■ What is required ■
Your task is to copy the lines of the data below from the line holding "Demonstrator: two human" through the line holding "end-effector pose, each", inclusive, exactly and with nothing added.

-.-.-

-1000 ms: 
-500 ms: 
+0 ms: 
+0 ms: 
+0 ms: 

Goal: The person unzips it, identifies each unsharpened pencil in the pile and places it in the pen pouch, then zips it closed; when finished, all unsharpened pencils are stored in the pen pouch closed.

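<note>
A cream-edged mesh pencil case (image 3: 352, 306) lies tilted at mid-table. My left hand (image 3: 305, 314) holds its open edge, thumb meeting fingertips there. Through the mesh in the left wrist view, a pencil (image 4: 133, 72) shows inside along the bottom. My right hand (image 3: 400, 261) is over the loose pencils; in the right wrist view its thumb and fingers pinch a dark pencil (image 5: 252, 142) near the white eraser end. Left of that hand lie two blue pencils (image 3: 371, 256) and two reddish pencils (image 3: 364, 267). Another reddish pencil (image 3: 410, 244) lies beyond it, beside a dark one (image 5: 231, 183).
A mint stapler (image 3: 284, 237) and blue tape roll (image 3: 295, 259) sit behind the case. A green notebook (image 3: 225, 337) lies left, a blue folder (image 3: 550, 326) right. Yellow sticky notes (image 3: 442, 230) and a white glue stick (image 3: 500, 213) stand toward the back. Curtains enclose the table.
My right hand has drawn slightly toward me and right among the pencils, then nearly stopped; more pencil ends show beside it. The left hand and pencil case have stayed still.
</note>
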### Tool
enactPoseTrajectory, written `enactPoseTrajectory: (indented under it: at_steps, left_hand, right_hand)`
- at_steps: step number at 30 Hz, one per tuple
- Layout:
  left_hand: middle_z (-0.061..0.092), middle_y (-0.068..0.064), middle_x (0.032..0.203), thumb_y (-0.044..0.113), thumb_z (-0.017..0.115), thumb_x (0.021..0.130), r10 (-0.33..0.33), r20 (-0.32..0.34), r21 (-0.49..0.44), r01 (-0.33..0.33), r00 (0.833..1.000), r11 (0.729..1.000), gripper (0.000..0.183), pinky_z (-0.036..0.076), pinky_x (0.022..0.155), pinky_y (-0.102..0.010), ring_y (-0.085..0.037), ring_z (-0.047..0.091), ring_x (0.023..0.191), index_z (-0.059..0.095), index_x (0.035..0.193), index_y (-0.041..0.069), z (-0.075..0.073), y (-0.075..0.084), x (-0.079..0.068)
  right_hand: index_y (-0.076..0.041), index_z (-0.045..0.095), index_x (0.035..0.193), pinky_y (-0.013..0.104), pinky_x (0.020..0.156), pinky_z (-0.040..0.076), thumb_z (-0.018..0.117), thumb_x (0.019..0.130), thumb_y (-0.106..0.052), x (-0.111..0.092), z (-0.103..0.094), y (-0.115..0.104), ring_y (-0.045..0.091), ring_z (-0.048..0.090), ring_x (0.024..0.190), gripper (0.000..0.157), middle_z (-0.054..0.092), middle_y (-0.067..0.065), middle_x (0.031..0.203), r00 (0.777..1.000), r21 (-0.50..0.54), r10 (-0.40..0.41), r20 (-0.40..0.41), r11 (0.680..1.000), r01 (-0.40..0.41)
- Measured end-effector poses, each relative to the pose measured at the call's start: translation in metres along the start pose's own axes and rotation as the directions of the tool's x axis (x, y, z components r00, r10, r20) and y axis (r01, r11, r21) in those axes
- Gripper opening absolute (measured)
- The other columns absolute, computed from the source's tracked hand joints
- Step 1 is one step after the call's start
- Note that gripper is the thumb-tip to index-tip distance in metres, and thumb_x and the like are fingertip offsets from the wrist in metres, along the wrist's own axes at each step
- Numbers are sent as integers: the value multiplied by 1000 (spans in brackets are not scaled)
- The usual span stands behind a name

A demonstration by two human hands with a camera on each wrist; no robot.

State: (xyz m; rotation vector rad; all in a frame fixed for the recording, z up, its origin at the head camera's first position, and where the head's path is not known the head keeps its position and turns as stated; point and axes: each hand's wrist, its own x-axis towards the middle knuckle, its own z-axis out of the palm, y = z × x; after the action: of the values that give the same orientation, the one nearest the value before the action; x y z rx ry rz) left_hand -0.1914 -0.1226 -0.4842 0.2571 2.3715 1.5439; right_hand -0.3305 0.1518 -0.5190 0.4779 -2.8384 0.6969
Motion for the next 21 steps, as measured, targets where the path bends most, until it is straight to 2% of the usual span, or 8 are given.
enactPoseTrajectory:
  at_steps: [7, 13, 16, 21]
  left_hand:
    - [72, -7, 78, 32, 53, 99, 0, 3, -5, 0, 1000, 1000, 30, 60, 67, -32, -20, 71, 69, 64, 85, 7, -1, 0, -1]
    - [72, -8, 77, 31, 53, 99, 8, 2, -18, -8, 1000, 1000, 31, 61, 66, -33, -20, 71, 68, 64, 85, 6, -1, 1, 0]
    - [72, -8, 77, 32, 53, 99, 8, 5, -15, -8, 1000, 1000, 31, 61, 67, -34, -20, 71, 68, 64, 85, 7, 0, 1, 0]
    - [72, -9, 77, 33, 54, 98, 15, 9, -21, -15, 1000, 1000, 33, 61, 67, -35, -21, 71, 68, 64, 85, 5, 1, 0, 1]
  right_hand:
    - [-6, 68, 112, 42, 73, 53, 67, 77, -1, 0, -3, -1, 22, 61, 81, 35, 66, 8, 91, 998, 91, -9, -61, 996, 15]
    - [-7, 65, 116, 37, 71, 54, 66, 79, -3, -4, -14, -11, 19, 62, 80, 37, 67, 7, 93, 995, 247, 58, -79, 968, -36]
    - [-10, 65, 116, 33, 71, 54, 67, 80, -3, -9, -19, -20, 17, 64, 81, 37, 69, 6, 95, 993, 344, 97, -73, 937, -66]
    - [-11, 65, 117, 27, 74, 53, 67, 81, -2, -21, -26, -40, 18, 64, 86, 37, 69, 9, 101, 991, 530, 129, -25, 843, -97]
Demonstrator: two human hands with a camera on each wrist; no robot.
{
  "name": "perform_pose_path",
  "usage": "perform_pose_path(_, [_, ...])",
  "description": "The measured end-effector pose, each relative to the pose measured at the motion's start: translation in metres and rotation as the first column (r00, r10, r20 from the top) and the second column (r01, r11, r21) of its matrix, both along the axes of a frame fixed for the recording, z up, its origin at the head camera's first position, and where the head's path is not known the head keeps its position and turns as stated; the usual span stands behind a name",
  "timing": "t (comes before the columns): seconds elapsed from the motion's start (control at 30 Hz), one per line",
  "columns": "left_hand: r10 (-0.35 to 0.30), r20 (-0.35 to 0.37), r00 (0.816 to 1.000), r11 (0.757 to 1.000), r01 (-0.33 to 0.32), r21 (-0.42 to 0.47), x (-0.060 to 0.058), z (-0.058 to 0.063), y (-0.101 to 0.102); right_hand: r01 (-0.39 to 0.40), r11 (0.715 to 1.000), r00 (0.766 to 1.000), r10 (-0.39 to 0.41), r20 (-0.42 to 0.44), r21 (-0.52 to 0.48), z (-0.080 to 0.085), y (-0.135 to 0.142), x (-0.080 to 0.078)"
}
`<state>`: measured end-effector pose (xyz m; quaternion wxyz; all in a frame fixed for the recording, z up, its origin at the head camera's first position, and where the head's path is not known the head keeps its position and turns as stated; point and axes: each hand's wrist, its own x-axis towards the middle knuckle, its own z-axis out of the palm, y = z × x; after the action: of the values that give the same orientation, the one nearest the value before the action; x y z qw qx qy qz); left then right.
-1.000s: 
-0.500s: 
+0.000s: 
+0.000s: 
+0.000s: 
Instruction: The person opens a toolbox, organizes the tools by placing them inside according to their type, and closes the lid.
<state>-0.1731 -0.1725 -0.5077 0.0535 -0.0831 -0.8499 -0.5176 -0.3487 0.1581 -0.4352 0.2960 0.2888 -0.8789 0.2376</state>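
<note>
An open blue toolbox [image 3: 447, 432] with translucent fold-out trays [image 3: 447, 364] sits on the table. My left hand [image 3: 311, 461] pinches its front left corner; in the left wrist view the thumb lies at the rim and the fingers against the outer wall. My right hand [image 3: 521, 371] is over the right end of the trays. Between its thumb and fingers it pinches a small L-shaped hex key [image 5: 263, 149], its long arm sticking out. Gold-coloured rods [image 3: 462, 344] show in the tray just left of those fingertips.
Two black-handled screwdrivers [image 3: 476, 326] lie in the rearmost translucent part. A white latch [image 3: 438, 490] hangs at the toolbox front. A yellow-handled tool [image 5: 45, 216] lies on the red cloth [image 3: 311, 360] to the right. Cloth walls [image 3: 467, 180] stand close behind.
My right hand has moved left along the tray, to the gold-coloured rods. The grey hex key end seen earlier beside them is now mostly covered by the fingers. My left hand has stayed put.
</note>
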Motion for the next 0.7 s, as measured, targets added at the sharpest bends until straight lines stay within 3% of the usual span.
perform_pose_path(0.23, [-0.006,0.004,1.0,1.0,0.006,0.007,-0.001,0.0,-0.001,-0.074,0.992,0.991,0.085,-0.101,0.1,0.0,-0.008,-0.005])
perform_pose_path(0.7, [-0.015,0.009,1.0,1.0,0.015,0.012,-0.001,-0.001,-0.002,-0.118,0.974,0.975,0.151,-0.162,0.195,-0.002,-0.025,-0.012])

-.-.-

■ Result of this task ■
Demonstrator: two human hands with a camera on each wrist; no robot.
{
  "name": "perform_pose_path",
  "usage": "perform_pose_path(_, [_, ...])",
  "description": "The measured end-effector pose, each relative to the pose measured at the motion's start: translation in metres and rotation as the first column (r00, r10, r20 from the top) and the second column (r01, r11, r21) of its matrix, both along the axes of a frame fixed for the recording, z up, its origin at the head camera's first position, and where the head's path is not known the head keeps its position and turns as stated; the usual span stands behind a name",

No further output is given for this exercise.